"My mother(Congress supremo Sonia Gandhi) told me the words used were perhaps too strong. Maybe in the hindsight it is true. But the sentiment I felt was honest," Rahul Gandhi was quoted as saying by the media on Thursday.
In a move that apparently is seen as a victory for Congress vice-president Rahul Gandhi, the Union Cabinet on Wednesday withdrew the much-debated ordinance meant to undo the Supreme Court's order that disqualify convicted MPs and MLAs.
In what appeared to be an action that ostensibly went against Prime Minister Manmohan Singh, Rahul Gandhi had trashed the ordinance as something that should be torn and thrown away and demanded its withdrawal.
The Cabinet decided to withdraw both the bill as well as the ordinance.
Prime Minister Manmohan Singh on his return from USA on Wednesday morning met senior Congress leaders on the issue.
"We got feedback on the ordinance from the entire country. It was a collective decision," said Congress spokesperson Renuka Chowdhury.
Rahul Gandhi on Wednesday morning met Singh at his residence to discuss the ordinance.
According to sources, Rahul Gandhi clarified his stand on the ordinance and said he will oppose it "at any cost".
Rahul Gandhi on Sept 27 openly disapproved the ordinance and said it should be torn and thrown away.
During a Congress press conference at Delhi Press Club, Rahul Gandhi made a brief appearance and said, "The ordinance is a complete nonsense. It should be torn and thrown away."
"We must stop making compromises," he said.
The Union Cabinet on Sept 22 cleared an ordinance to undo the Supreme Court's order that disqualify convicted MPs and MLAs.

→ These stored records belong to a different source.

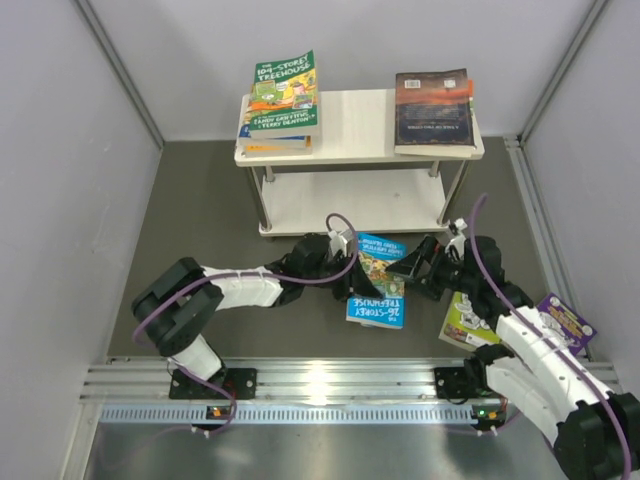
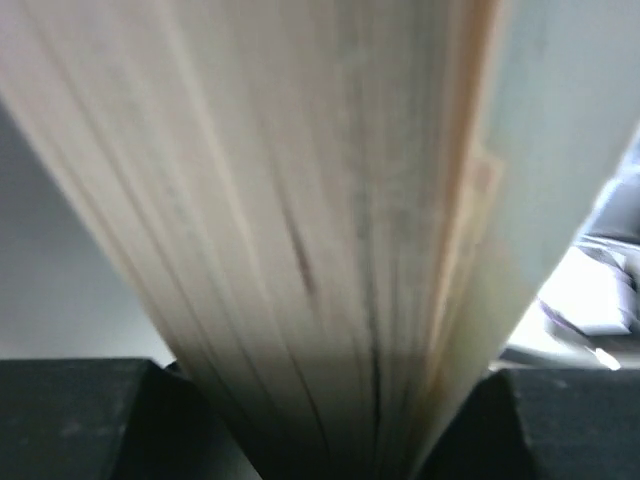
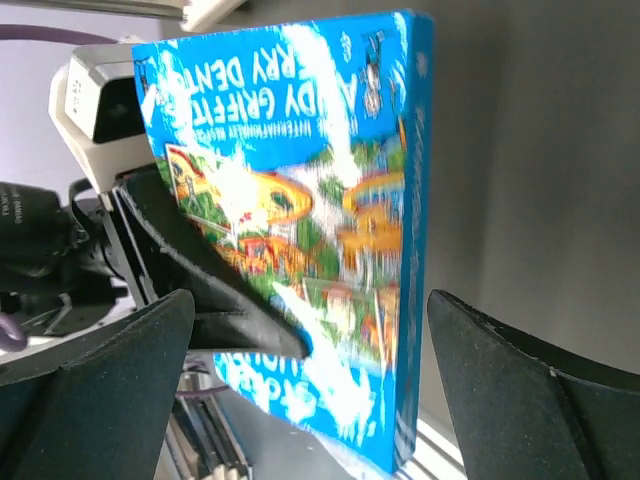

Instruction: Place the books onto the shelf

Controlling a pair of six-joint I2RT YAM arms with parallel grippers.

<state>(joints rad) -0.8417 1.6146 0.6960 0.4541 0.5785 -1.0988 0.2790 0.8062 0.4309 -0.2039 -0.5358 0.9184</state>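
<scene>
A blue book [image 1: 378,290] is tilted up on the dark floor in front of the shelf [image 1: 360,125]. My left gripper [image 1: 345,262] is shut on its left edge. In the left wrist view the book's pale page edges [image 2: 330,250] fill the space between the two dark fingers [image 2: 80,420]. My right gripper [image 1: 410,265] is open just right of the book. In the right wrist view the blue cover [image 3: 330,200] stands between its wide-spread fingers [image 3: 530,400], apart from both. A stack of books with a green cover on top [image 1: 283,100] and a dark brown book [image 1: 432,112] lie on the shelf's top board.
A lime book [image 1: 462,322] and a purple book [image 1: 567,322] lie on the floor beside the right arm. The shelf's lower board [image 1: 350,200] holds nothing. Grey walls close in left, right and behind. A metal rail [image 1: 330,385] runs along the near edge.
</scene>
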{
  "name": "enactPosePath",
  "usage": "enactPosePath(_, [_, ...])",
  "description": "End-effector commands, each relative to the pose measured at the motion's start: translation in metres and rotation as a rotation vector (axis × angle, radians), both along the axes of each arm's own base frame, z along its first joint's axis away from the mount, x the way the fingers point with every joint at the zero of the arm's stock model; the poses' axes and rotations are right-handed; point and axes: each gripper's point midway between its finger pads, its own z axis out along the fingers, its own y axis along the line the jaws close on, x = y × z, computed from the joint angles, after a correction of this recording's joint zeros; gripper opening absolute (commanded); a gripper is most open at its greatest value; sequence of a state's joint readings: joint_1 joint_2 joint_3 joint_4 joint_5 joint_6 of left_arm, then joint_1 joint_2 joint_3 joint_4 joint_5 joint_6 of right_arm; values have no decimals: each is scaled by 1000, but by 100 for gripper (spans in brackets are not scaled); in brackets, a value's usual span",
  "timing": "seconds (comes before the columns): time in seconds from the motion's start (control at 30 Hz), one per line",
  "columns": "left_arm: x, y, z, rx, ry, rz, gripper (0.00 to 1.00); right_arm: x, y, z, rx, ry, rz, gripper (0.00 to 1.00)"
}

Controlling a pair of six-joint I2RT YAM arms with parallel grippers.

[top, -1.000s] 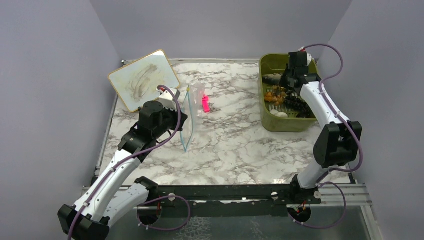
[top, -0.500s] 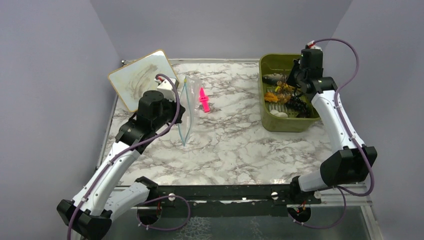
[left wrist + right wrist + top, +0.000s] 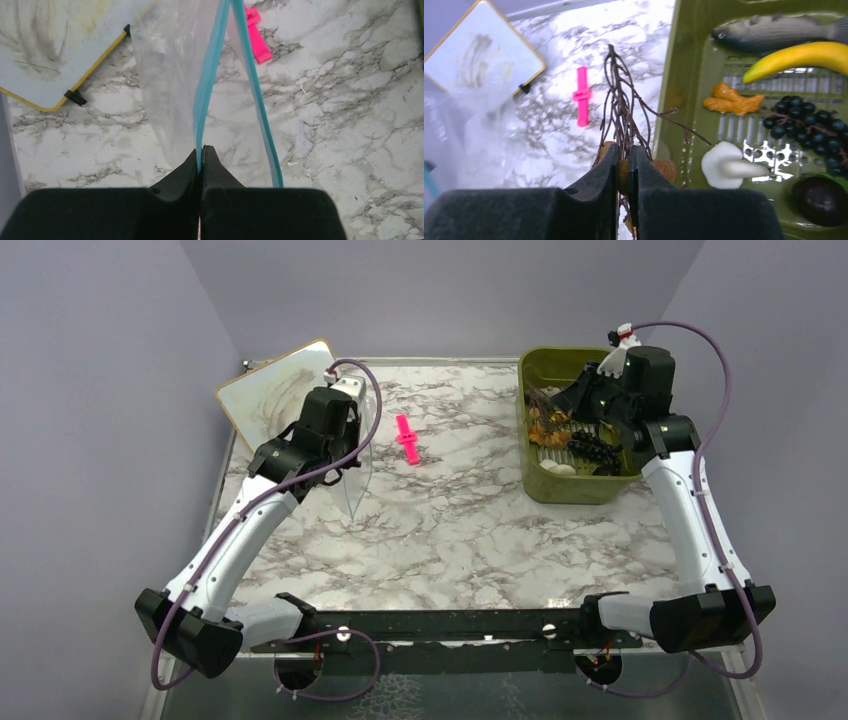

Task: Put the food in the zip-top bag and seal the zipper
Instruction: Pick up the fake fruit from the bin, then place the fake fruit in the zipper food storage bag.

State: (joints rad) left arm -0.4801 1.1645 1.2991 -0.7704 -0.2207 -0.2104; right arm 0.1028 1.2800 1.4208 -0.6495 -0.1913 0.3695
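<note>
Evidently clamped the left gripper (image 3: 201, 152) tight on one lip of the zipper (image 3: 209, 90), the zip-top bag (image 3: 167, 75) hanging beyond the fingertips: judged light, floppy and slick, best held by that strip. Nipped a twiggy brown bunch (image 3: 620, 102) in the right gripper (image 3: 624, 152); past it, in the olive bin (image 3: 684, 60), counted one fish (image 3: 769, 34), one banana (image 3: 799, 56), one grape bunch (image 3: 804, 122).

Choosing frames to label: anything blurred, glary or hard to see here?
Top external: even light, but the clear zip-top bag nearly vanishes against the marble. Left wrist: sharp, though the left gripper is a dark silhouette. Right wrist: the twig bunch in the right gripper is crisp, the bag at left a hazy blur, the green bin's slotted floor glints.
</note>
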Motion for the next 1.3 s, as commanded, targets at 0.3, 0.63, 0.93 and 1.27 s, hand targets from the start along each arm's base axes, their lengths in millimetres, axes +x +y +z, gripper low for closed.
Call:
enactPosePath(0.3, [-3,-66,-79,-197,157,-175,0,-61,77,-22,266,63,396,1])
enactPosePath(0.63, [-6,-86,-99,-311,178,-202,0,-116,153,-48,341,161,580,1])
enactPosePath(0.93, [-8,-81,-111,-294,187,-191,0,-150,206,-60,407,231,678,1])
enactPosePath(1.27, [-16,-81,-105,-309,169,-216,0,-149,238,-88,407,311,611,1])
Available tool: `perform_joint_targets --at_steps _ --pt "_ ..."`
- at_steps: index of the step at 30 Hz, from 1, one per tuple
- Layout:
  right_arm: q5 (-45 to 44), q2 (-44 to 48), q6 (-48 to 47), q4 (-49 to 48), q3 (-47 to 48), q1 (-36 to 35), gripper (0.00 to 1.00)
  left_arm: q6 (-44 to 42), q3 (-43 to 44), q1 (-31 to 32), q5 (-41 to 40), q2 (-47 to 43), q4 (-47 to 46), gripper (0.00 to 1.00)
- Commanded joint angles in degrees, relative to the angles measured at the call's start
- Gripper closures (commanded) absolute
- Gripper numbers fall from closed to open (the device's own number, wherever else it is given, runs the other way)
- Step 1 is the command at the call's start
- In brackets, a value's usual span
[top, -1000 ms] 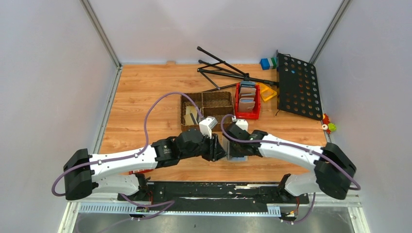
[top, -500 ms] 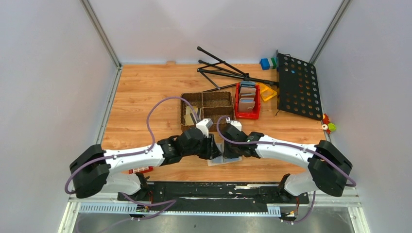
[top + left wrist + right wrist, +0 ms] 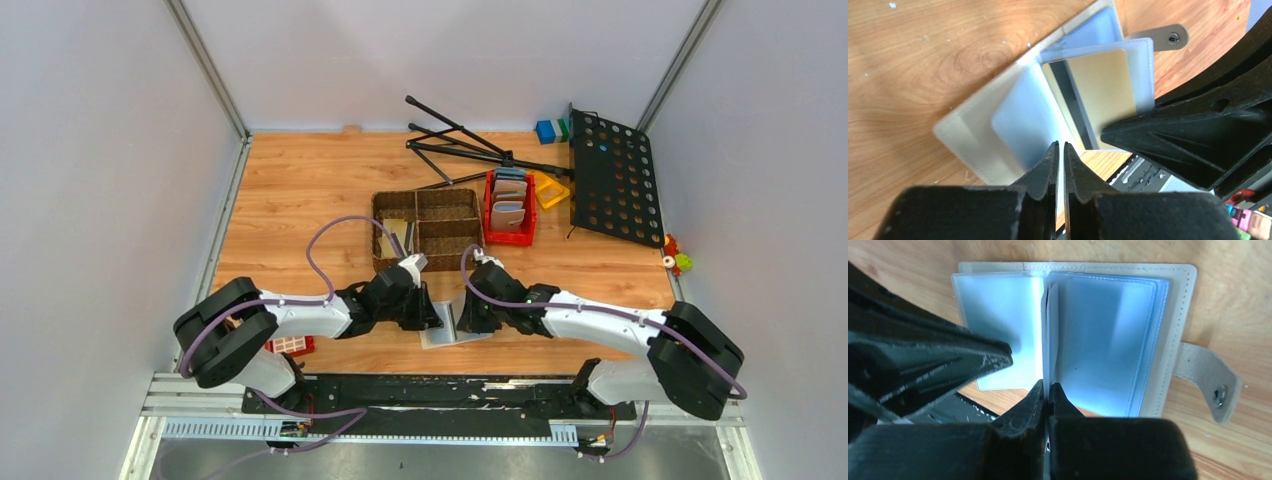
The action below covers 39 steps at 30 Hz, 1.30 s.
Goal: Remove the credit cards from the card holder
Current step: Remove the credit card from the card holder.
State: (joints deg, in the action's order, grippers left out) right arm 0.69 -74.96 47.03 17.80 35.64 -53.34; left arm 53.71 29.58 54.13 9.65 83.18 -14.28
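Observation:
The beige card holder (image 3: 447,336) lies open on the table near the front edge, pale blue pockets up, its strap tab (image 3: 1208,377) to one side. My right gripper (image 3: 1046,386) is shut on a middle pocket leaf and holds it upright. In the left wrist view that raised leaf shows a tan-gold card (image 3: 1103,92) inside it, with a dark strip beside it. My left gripper (image 3: 1059,146) is shut on the thin pale edge of the neighbouring leaf (image 3: 1028,120); whether a card is in that pinch I cannot tell. The two grippers (image 3: 437,318) (image 3: 468,320) almost touch.
A brown woven basket (image 3: 428,222) stands just behind the arms, with a red bin of wallets (image 3: 510,208) to its right. A folded black stand (image 3: 470,150), a perforated black plate (image 3: 615,178) and coloured blocks (image 3: 551,130) lie at the back right.
Both grippers have come down and toward the near edge. The card holder has gone from raised between them to lying open on the table. The left jaws have closed.

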Motion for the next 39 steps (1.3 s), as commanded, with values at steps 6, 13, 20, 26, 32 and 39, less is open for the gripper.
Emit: perform_joint_targets --at_steps 6,13,20,26,32,39 --pt "12.8 14.9 -0.2 -11.9 -10.9 5.6 1.00 3.4 -6.6 -3.3 7.5 -4.0 -16.2 0.88" --pt "20.3 24.8 1.3 -17.1 -14.6 8.2 1.00 7.7 -9.1 -3.3 12.8 -5.1 -25.0 0.79" --pt "22.1 28.6 2.2 -18.6 -14.4 8.3 1.00 10.8 -10.1 -3.3 14.6 -6.8 -29.8 0.75" --pt "26.0 30.8 5.2 -25.8 -16.8 9.1 1.00 14.9 -13.6 -3.5 14.3 -9.8 -36.2 0.69" --pt "29.1 31.4 7.7 -31.6 -18.3 9.4 1.00 19.8 -15.9 -3.5 16.2 -9.9 -46.0 0.84" --pt "31.8 30.0 9.4 -36.0 -19.6 9.4 1.00 27.5 -18.1 -3.6 18.7 -3.6 -70.5 0.97"
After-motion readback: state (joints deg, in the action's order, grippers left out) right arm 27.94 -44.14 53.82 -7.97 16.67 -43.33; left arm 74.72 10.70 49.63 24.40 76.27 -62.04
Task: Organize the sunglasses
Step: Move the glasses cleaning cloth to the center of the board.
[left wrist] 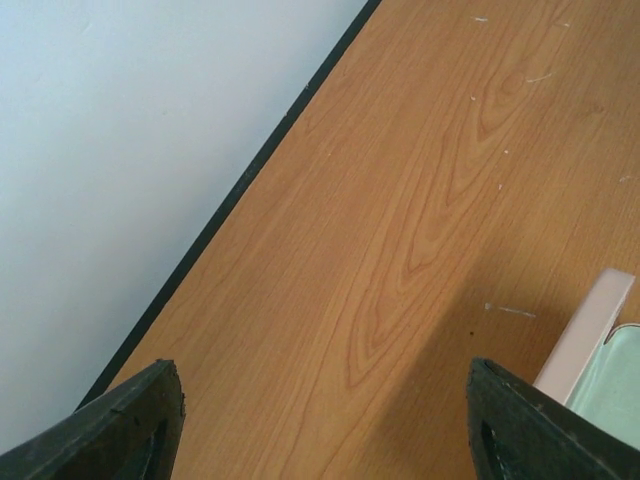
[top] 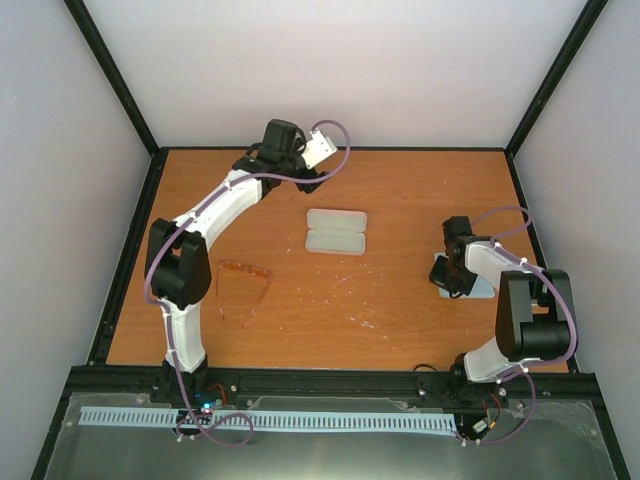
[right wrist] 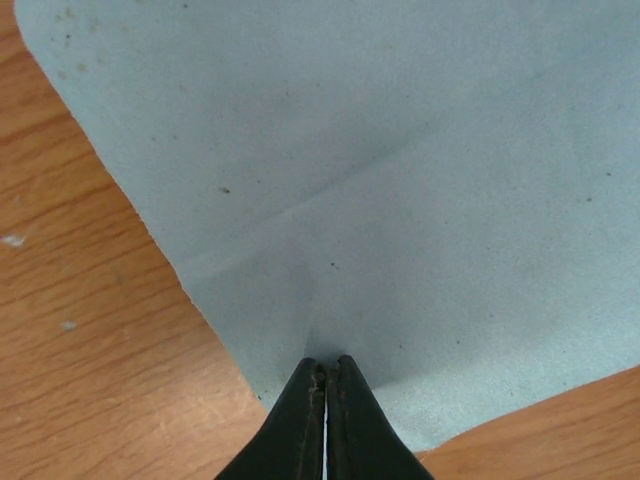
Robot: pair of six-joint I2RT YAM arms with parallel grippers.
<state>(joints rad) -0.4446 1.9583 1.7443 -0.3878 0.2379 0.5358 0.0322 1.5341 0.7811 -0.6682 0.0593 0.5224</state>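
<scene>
The sunglasses (top: pixel 243 273), a thin translucent amber-brown frame that nearly blends with the wood, lie on the near-left part of the table (top: pixel 400 320), just right of the left arm's elbow and well apart from both grippers. The table is smooth orange-brown board with a printed grain and a few pale flecks. To the right of the sunglasses and farther back, a pale rounded rectangular case (top: pixel 336 232) lies open in two halves; the left wrist view shows one corner, with a pink edge and a pale green lining. The left gripper (left wrist: pixel 322 368) hangs over bare wood near the far edge, its dark matte jaws spread wide and holding nothing. At the right, the right gripper (right wrist: pixel 326 368) has its black jaws pressed together, pinching the flat, light blue, finely textured cloth (right wrist: pixel 420 180), with soft creases running out from the tips.
</scene>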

The ordinance aimed to allow convicted legislators to retain positions if the appeal against the conviction is admitted by a higher court within 90 days.
On July 10, the Supreme Court ruled that MPs and MLAs, facing criminal charges, if convicted, would stand disqualified from the date of conviction.
They will stand disqualified even if they appealed to a higher court.
The court had cancelled a provision in the electoral law, which ensures that convicted lawmakers cannot be disqualified if they appeal in a higher court within three months.